Sophie's Voice

| 11 Nov 2014 | 12:58

    Sophie Scholl: The Final Days

    directed by Marc Rothemunde

    Although it didn’t win gold at the Oscars for best foreign film, Sophie Scholl: The Final Days has already earned its place as one of the great anti-Nazi films.

    Based on Nazi interrogation records and other documents, the film is about the martyred leader of The White Rose, an anti-Nazi student group that ran resistance in Munich during World War II. It shows how Sophie, a latter-day Joan of Arc, ultimately chooses to die rather than betray her ideals and colleagues.

    Although the story has been told before, according to director Marc Rothemunde, Sophie’s compelling story is a revelation to most Americans.

    “About 95 percent of American audiences are shocked—most of them think all Germans were Nazis and murderers. That’s one reason it was important to make the film,” says Rothemunde. “This is a true story based on such intense research that almost all the dialogue was actually said. All the action is true. It was challenging to treat this real history as a compelling drama, without losing accuracy.”

    MERIN: When did Sophie’s story become known in Germany?

    ROTHEMUNDE: During the ’60s. They began teaching it in schools.

    Why did it take 20 years for the story to be introduced into the curriculum?

    It took time for the German people to rebuild Germany. The country was totally destroyed. People were very poor. There was the Marshall Plan and the Cold War between East and West. It took one or two generations—20 to 30 years—to rebuild Germany. In the ’60s, there was a wonderful economy. The past wasn’t considered so important. The first real movies about the Nazi years weren’t made until the ’80s, when The White Rose, the Oscar-winning Black Trumpet and some other films were made. This was the first generation of movies—of directors—to deal with Nazi history.
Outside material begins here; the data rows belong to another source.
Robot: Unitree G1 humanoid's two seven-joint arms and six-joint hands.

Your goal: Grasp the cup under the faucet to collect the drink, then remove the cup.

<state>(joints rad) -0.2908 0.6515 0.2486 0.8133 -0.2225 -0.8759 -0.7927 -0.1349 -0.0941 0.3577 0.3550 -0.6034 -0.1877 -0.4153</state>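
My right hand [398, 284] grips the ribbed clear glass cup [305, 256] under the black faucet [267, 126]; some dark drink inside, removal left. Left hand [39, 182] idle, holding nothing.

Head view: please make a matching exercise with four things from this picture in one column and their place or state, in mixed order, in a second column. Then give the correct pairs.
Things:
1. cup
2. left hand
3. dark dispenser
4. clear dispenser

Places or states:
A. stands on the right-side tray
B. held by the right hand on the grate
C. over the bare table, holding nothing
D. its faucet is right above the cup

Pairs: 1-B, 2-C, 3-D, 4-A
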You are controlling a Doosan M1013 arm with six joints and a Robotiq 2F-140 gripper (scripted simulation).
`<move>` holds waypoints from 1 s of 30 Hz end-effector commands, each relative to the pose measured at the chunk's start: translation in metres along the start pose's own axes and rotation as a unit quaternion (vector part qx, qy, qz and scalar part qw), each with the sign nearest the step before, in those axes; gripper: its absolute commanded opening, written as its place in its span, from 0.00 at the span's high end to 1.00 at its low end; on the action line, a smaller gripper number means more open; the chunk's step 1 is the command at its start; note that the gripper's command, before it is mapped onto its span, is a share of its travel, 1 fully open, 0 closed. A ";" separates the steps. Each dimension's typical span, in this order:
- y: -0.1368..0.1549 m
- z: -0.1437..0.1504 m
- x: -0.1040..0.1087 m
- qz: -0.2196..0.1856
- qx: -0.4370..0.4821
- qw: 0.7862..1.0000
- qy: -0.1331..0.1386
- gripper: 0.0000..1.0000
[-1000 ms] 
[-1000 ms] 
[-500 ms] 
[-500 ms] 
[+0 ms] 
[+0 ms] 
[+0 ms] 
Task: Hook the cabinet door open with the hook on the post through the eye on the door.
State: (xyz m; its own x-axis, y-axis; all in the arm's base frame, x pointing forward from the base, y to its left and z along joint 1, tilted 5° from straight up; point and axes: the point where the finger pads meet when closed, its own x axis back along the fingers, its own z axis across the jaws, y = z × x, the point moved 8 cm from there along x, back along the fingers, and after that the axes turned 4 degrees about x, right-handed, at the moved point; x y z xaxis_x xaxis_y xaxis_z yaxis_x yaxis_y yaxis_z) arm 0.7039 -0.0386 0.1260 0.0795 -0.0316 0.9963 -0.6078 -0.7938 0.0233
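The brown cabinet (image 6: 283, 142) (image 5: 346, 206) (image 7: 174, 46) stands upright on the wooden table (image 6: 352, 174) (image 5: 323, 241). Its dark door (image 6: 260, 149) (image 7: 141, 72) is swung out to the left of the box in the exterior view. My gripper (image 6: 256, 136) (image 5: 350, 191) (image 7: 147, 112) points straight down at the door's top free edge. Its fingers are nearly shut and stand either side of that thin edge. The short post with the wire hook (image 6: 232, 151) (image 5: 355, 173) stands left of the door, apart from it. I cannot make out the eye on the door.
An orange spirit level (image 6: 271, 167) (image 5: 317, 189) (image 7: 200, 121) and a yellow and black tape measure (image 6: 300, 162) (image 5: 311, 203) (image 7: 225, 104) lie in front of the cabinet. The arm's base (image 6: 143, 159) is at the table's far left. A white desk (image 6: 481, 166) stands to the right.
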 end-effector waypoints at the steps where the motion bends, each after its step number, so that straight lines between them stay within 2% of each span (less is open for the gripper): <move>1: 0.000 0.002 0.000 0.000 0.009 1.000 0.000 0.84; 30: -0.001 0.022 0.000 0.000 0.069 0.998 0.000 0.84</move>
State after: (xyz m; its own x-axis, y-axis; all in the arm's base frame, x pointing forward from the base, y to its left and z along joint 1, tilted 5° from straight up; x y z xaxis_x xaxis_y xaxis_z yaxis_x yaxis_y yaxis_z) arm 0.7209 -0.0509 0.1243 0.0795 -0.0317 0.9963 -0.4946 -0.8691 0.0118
    Sophie Scholl is one of several recent German films—The Downfall, The Ninth Day and Before the Fall, among others—that challenge our impressions of Germans’ behavior during the Nazi regime. Why are these films being made now? Is this a trend in German cinema?

    In Germany, we make 100 movies per year. There have been five or six historical films like those you mention in the last three years. That’s not a trend. But fortunately those that are made get a lot of recognition in Germany and abroad. 

    In my generation of film directors, we’re curious about our history—we want to know what our grandparents experienced. Our grandparents don’t talk about it, so we’re exploring. We’ve reached a maturity and level of experience where people trust us, so we can get financing for our films. Now that Germany is rebuilt and reunified, we don’t focus so much about those issues. But those in our grandparents’ generation are the last eyewitnesses to the Nazi regime, and we must question them to find out what happened. It involves all of us.

    And what involves all of us, too, is that there’re still Nazis, not only in Germany, but around the world. That’s terrible and, as long as there are Nazis, you have to try to open their eyes—and remind the others to keep an eye on them.

    How does the film address social and political issues of today’s Germany?

    For example, recently in Germany there was a Nazi demonstration against unemployment—they’re blaming Turkish workers for unemployment. But, 8,000 young people who saw Sophie Scholl demonstrated against the Nazis.

    Are there many Nazis in Germany?

    In Berlin, it‘s 1.5 percent—that‘s about 40,000 people. Just in Berlin. Mostly they’re in the East, where Communism ruined the economy and poor people who lived under Communism are now very vulnerable to the influence of the other extremist system of the far right. 

    You have to keep what happened fresh in people‘s minds, so it won’t happen again. It‘s a responsibility—without feeling guilty—to know the past and be aware of Nazis nowadays.

    Scholl’s message is civil courage: See what‘s happening; don‘t look away; say something; do something.

    Civil courage isn’t always political action, not always a life or death matter. In classrooms, there’s one little fat boy who’s tortured. In workplaces, someone gets hurt and others look away.

    Leaflets distributed by Sophie Scholl weren‘t very political. They call for passive resistance to Hitler. It’s a call for human rights. Audiences have been so touched by Sophie—especially Americans. They’ve said they hope American young people will see the film—not to learn about German history, but to see a character like Sophie who stands up.

    Around the world, it’s mostly students who rise up against military dictatorships. In Korea, in South America—in Argentina, for example—it’s students who got tortured and killed. There are resistance fighters in all countries. Sometimes, they’re too few—like in Nazi Germany. German people were guilty. But saying all were guilty is too simple. You don’t learn anything that way.

    What do you see as the essence of Nazism?

    For me, it’s hate and blaming other people for what happens to you. Something bad happens, and you blame another group of people and hate and persecute them.

    An essential question we should all ask is: Why does one baby—a perfectly normal baby—grow up to be a Sophie Scholl, and another grow up to be a Hitler?